Instructions to follow: Word for word, restate the lines of the data below between those holding "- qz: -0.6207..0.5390" and "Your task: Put", inclusive; pictures do not belong in the copy.
Material for this exercise: Begin
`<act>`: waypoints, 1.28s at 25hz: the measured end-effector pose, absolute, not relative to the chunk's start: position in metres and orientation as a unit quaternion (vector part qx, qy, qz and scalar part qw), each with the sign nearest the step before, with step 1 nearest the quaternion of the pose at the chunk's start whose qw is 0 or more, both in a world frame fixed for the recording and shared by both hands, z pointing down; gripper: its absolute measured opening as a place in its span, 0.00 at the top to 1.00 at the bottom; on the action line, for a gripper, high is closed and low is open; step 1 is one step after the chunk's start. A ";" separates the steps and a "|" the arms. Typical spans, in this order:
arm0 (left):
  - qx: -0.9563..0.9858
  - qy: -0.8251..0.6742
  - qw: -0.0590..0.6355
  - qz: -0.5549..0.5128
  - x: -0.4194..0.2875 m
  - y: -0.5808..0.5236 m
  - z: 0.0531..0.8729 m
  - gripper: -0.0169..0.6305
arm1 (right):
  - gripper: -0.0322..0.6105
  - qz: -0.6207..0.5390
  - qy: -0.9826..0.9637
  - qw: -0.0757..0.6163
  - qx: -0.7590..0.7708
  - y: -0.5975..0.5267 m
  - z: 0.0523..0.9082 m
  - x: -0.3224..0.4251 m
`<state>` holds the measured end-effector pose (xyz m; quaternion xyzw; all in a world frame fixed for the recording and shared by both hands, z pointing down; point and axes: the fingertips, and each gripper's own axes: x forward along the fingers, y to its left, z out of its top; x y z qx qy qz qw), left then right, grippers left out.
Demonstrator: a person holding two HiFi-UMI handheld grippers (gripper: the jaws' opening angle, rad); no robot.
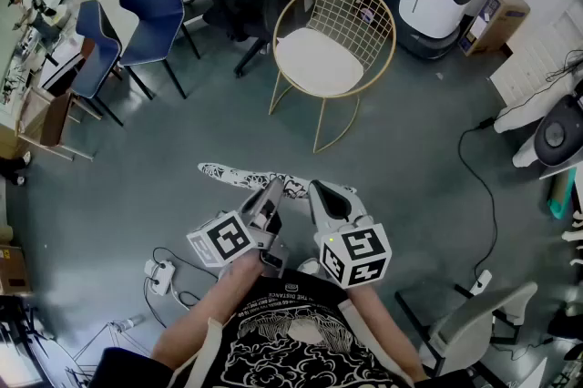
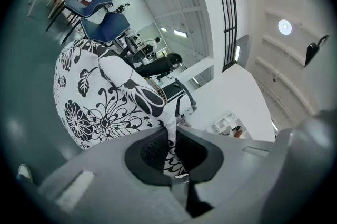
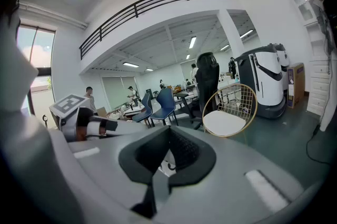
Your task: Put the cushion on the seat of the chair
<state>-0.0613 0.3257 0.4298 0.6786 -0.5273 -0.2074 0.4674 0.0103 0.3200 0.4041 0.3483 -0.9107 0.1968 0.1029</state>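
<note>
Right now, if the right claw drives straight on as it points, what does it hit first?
Probably bare floor, just left of the gold chair in the head view; the right claw, gripping the cushion, tilts slightly down. Depth unclear.

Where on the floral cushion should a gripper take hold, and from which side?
The cushion is best pinched at its thin near edge, from the person's side, as the left gripper does now: the seam lies flat between its jaws, while the middle likely bulges too fat for them.
</note>
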 end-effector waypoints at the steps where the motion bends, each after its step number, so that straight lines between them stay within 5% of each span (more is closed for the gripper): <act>1: 0.679 -0.528 0.468 -0.206 -0.059 0.326 0.431 0.95 | 0.95 0.197 -0.911 0.102 0.348 0.320 0.405 0.012; 32: 0.682 -0.481 0.520 -0.182 -0.112 0.203 0.460 0.95 | 0.95 0.231 -0.880 0.140 0.391 0.204 0.430 -0.046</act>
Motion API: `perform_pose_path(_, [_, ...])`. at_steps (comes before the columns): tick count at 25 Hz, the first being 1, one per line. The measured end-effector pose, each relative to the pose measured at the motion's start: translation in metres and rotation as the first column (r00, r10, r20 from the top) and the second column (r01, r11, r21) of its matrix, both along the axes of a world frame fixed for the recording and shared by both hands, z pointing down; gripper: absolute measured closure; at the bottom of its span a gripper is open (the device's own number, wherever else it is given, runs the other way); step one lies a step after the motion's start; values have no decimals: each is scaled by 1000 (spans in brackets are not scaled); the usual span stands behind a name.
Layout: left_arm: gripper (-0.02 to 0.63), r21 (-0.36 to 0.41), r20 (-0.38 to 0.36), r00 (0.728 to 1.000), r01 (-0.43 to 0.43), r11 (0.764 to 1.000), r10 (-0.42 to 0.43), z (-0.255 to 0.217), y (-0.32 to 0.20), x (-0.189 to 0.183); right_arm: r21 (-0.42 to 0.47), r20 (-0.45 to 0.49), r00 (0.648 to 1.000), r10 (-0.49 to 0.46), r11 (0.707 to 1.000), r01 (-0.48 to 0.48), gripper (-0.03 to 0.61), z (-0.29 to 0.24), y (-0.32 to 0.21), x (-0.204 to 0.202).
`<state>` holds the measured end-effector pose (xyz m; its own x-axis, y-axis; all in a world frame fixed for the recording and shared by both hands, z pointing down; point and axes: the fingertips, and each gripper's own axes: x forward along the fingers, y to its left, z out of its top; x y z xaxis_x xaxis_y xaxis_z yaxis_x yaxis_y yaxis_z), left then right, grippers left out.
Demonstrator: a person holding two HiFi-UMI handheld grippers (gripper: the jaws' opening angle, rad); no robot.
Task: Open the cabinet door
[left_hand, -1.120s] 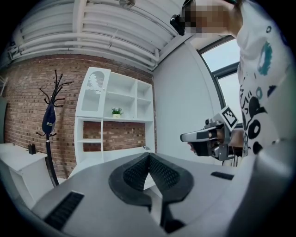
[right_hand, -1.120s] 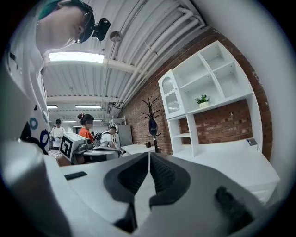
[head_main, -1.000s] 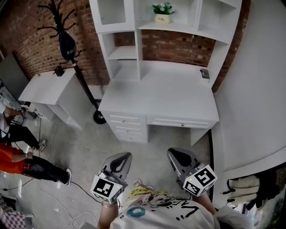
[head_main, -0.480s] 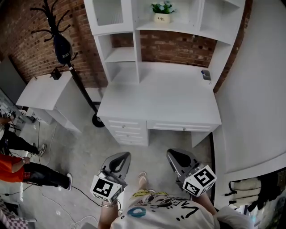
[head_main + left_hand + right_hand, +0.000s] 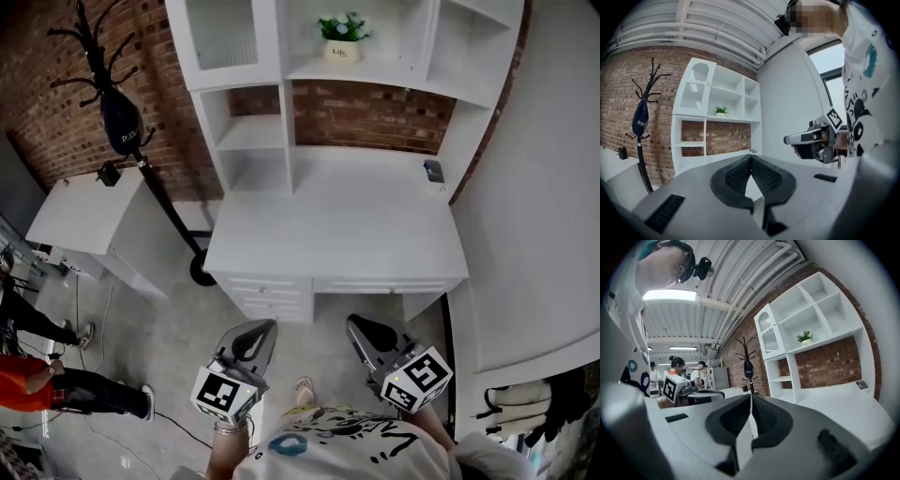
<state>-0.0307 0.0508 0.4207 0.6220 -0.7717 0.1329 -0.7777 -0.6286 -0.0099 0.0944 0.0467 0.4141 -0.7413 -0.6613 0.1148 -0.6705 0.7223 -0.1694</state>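
Observation:
The cabinet door [image 5: 223, 33] is a white-framed glass panel at the top left of the desk's shelf unit, and it looks closed. It also shows as the arched door [image 5: 696, 86] in the left gripper view and as the same door [image 5: 769, 336] in the right gripper view. My left gripper [image 5: 267, 326] and right gripper [image 5: 353, 322] hang side by side in front of the white desk [image 5: 328, 225], short of its front edge and far below the door. The left gripper [image 5: 751, 158] is shut on nothing. So is the right gripper [image 5: 751, 397].
A potted plant [image 5: 343, 37] stands on an upper shelf and a small object [image 5: 432, 171] lies on the desk's right. Drawers [image 5: 272, 292] face me. A black coat stand [image 5: 122, 103] and a white side table [image 5: 80, 206] are at left. People [image 5: 37, 375] sit at far left.
Both grippers and the camera have come closer to the desk; its front edge now lies nearer the jaws. Both stay shut.

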Motion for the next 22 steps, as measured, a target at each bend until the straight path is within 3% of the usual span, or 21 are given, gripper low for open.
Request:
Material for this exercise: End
Exercise output:
  - qz: -0.6207..0.5390
  - qy: -0.9826..0.9637
  - qw: -0.0757..0.6163
  - qx: -0.7590..0.7708
  - y: -0.5975..0.5267 m
  - z: 0.0523..0.9082 m
  - x: -0.3224..0.4251 m
`<state>` holds the measured end-effector pose (xyz m; quaternion xyzw; all in a world frame fixed for the recording and shared by both hands, z pointing down; point and axes: the fingertips, and each gripper's own axes: x forward along the fingers, y to its left, z out of its top; x y z qx qy qz qw), left then right, grippers left out.
Demonstrator: a person holding two HiFi-UMI handheld grippers (gripper: the jaws' opening angle, rad); no robot.
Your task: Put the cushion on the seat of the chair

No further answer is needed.